Saturday, August 27, 2011

More School, More Books, More Teachers' Dirty Looks

August rolled around, and I began to mourn the end of my summer. Most teachers probably relate to this sentiment in varying degrees, but this year, the end of my summer was especially bittersweet. The last three months were very rewarding. I debuted with a local opera company which ended up paying for my Orff Level I training. I did a lot of writing and traveling. I enjoyed my odd jobs so much that I started asking myself if I should become a full-time freelance writer or if I should try to study opera or musical theater more extensively and start auditioning around.

"You always feel this way at the end of the summer," Dan reminded me. "As soon as you see your kids, you'll forget all about the summer."

I held on to that promise throughout the final months, hoping for an attitude change by the beginning of August.

Earlier in the summer, I had vaguely glimpsed Dan's prediction during my Orff certification course. I was telling a story about one of my soon-to-be fifth graders. I paused midway through and said with a sigh, "I miss my kids."

Several of the experienced music teachers in the room nodded their heads in empathy. A couple of the undergrads, who hadn't started their teaching careers, looked at me like I was a weird science experiment.

"Did I just hear you say that?" one of the college students said.

"Yeah," I mused, also surprised.

But I finished my class and quickly regressed into my Maybe I Should Quit Teaching to Become a Writer/Opera Singer/Broadway Star/Gardener/European Traveler/Professional Reader/Do-Nothing-For-A-Living Mentality.

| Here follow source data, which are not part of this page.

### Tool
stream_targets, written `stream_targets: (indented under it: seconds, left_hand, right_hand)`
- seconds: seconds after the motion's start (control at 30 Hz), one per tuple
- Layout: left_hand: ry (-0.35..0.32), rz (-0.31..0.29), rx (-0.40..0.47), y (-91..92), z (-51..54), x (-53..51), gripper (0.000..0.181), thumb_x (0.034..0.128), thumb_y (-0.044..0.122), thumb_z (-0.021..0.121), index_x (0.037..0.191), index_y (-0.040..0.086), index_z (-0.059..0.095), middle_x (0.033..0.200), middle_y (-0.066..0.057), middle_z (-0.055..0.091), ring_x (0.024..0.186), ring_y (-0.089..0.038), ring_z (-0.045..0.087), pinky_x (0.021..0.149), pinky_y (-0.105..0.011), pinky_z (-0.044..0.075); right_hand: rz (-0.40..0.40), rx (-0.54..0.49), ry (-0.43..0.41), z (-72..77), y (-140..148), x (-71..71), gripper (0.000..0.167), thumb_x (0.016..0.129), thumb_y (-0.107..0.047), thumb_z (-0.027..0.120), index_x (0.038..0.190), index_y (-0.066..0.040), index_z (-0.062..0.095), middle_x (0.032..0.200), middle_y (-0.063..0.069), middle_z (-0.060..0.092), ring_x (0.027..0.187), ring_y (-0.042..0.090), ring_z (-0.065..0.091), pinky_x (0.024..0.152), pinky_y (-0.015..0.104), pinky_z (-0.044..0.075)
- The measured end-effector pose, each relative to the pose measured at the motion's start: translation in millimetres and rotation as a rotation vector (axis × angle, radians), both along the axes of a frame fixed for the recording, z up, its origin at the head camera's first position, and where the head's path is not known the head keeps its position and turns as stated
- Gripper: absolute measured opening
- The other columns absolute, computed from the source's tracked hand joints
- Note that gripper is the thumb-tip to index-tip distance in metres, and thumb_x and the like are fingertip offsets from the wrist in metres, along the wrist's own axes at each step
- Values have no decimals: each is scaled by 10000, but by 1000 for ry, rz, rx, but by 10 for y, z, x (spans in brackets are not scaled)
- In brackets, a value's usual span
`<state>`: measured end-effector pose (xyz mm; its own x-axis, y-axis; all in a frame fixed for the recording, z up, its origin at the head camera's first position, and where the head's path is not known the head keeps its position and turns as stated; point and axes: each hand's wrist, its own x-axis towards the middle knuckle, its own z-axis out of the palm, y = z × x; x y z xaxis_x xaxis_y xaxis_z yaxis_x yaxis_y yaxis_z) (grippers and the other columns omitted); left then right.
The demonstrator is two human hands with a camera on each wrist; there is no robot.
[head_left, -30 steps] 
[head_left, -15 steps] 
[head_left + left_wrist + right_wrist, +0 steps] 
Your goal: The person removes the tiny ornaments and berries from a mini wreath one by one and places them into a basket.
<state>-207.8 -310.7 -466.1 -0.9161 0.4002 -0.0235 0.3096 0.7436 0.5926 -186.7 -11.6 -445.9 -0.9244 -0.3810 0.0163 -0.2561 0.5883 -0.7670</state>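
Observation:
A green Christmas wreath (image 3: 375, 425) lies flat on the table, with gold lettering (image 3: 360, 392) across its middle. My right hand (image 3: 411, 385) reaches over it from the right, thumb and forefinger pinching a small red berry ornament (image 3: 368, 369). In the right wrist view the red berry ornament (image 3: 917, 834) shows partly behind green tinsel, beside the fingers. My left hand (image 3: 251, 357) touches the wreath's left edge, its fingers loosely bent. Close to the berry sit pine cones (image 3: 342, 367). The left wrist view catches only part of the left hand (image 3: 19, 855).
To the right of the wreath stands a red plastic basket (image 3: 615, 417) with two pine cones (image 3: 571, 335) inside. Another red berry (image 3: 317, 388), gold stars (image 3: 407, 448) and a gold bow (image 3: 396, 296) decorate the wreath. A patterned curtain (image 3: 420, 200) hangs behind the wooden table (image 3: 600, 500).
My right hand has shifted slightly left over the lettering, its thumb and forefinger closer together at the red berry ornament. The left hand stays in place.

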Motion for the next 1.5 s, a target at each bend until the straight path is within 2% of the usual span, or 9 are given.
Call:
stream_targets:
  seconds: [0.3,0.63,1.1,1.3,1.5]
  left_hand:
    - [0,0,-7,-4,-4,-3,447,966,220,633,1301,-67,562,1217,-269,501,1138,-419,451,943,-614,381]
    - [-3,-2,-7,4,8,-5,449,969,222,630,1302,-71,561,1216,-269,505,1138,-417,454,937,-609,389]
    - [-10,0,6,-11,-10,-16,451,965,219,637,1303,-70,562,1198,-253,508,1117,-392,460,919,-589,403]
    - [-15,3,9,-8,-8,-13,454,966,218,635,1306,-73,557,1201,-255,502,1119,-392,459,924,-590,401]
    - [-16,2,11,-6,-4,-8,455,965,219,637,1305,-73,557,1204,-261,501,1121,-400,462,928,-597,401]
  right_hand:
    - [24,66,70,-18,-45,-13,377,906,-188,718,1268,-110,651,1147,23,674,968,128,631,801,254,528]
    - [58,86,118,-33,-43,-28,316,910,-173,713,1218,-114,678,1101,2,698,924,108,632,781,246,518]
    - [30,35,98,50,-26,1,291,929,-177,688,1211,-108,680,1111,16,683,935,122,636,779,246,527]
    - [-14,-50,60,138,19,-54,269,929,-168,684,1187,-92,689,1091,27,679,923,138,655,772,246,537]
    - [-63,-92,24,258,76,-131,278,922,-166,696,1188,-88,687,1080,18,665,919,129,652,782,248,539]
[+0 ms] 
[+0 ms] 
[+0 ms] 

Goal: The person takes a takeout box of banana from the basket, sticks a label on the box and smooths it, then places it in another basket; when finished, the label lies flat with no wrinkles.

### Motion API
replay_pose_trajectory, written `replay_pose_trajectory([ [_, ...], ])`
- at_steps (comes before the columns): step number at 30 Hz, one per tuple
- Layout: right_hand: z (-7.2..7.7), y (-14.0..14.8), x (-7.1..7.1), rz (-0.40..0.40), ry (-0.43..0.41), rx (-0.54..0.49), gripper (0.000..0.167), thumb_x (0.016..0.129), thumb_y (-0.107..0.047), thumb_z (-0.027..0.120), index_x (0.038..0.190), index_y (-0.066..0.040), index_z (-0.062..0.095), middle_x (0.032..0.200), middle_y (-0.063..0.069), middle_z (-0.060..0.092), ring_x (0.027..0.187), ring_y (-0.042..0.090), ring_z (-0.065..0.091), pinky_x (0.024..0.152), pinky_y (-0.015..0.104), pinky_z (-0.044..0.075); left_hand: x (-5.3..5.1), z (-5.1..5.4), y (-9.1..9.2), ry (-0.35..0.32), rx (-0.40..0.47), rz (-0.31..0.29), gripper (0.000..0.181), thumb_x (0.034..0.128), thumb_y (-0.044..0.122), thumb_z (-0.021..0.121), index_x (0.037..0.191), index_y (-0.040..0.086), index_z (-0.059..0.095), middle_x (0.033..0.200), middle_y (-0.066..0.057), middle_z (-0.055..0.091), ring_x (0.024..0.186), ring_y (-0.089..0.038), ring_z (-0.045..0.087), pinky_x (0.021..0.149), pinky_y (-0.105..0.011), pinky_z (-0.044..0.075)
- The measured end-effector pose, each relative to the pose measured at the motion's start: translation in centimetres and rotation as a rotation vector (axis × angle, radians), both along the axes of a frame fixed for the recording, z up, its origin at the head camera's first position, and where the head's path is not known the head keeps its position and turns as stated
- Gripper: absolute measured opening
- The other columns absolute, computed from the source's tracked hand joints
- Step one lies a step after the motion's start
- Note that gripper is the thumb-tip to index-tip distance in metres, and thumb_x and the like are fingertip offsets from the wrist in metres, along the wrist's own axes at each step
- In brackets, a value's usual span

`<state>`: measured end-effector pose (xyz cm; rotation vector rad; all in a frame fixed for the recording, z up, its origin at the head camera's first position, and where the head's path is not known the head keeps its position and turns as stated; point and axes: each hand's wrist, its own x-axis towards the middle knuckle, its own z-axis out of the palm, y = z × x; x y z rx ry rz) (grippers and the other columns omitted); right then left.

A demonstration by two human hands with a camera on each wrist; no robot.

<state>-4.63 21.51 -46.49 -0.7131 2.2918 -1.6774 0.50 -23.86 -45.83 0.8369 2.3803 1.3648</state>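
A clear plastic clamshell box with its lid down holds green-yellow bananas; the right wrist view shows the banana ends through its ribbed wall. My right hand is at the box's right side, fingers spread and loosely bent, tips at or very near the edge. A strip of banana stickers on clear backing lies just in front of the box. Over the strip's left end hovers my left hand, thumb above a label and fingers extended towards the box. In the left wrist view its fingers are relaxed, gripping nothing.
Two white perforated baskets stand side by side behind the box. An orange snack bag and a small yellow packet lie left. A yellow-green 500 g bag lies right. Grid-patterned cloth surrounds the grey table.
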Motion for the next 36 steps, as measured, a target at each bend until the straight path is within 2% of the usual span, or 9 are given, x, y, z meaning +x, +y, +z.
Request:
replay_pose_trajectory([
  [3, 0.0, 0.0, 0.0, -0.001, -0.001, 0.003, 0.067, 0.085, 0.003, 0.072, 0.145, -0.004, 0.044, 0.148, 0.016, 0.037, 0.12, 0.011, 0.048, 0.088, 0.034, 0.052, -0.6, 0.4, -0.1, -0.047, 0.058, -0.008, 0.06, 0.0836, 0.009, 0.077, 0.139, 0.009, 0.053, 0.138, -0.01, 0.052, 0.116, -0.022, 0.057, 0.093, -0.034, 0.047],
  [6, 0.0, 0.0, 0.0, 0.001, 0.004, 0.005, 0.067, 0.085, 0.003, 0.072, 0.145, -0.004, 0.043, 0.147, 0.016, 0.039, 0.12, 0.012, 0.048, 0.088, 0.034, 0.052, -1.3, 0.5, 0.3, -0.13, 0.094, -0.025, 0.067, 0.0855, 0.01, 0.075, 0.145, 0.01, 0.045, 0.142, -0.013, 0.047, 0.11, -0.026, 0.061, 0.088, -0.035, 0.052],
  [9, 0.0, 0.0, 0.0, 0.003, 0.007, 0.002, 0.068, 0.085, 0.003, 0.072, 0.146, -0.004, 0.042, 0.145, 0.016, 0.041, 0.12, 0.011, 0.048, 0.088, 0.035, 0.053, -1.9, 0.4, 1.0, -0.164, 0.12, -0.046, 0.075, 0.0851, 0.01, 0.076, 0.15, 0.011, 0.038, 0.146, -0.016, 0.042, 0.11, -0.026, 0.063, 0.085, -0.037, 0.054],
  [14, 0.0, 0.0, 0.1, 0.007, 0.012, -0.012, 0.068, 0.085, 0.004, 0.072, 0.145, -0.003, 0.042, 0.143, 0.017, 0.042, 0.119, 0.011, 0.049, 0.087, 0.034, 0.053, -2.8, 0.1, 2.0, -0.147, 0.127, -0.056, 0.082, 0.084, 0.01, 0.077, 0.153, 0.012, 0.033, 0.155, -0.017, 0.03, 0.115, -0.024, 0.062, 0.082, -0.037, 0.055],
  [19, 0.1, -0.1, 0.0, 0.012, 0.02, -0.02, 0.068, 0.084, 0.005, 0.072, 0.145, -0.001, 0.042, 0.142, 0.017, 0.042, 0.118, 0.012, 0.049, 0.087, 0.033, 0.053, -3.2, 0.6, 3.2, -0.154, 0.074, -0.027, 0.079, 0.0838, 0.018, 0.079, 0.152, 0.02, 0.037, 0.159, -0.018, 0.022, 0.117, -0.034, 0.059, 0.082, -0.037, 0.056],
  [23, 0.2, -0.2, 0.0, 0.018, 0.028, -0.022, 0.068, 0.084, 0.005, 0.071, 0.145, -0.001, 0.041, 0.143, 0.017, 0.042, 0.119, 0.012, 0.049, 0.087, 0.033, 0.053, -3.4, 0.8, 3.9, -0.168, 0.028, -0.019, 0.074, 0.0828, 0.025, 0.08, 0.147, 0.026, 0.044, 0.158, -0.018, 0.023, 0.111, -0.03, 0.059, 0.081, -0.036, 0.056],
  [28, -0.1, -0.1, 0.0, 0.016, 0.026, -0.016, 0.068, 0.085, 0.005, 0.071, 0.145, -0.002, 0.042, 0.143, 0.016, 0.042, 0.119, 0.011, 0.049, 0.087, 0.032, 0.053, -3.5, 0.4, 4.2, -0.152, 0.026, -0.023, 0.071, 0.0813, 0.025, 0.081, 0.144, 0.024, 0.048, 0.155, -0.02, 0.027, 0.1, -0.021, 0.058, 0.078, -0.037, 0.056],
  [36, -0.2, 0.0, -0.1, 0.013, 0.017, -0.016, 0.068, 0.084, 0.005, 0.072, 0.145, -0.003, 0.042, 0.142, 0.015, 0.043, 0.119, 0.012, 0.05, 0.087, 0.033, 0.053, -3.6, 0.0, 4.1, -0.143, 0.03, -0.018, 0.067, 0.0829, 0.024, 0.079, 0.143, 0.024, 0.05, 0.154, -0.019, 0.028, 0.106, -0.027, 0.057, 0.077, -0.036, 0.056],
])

By the second week of August, my school recorders, disassembled and recently retrieved from the dishwasher, sat drying on the kitchen counter. Dan spent his Monday lunch hour, carrying heavy boxes and moving risers around in my classroom. That week, students began to creep around the school like zombies trying to get into a building containing the last living humans.

One student, whose mother was volunteering in the school office, showed up at my door, asking if she could "help."

"She begged to come with me," the mother told me later. "I told her, 'If the teachers don't want you around, you need to leave them alone.' "

The little girl started "helping" in one primary classroom - "When Mrs. S is busy, she sends me to Miss H's room."

Somehow, the little girl ended up in my room. I put her to work recycling old files for me.

"Well," she said after we had thoroughly filled up my recycle bin, "I'd better get back to Miss H's room."

At that moment, I started to experience a twinge of Glad-to-See-My-Kids Syndrome, but it soon disappeared that evening when I started looking through my European vacation pictures on my home computer.

The following week, a couple of sisters stopped by my classroom and asked if they could help me get ready for the school's Sneak Peek.

They spent the afternoon compiling listening journals and telling me blonde jokes - "How does a blonde try to kill a fish? She drowns it."

After their plethora of blonde jokes had been exhausted, I said to the seventh grade sister with genuine nostalgia, "I can't believe you're going to be in junior high this year. And you," I turned to her sixth grade sister, "are leaving me next year. What am I going to do without either of you to entertain me?"

"I'll be here to pick her up after school," the seventh grade sister said.

"Like your oldest sister did last year?" Their oldest sister, now in high school, was also one of my former kids.

They informed me that their oldest sister was too busy watching T.V. to pick them up at school anymore.

Then the sixth grade sister paused and asked me, "Do you still type up all the funny things we say on your computer?"

At the Sneak Peek, several of last year's sixth graders - now seventh graders and no longer my "kiddos" - stopped by and talked about their excitement and apprehension about the next day, the first day of junior high.

Their biggest fear? Being able to open their lockers.

By the end of the evening, I was no longer mourning the end of my summer. Instead, I was mourning the loss of my former students. And I found myself equally delighted to see my new and returning students. I was officially ready for the school year to begin.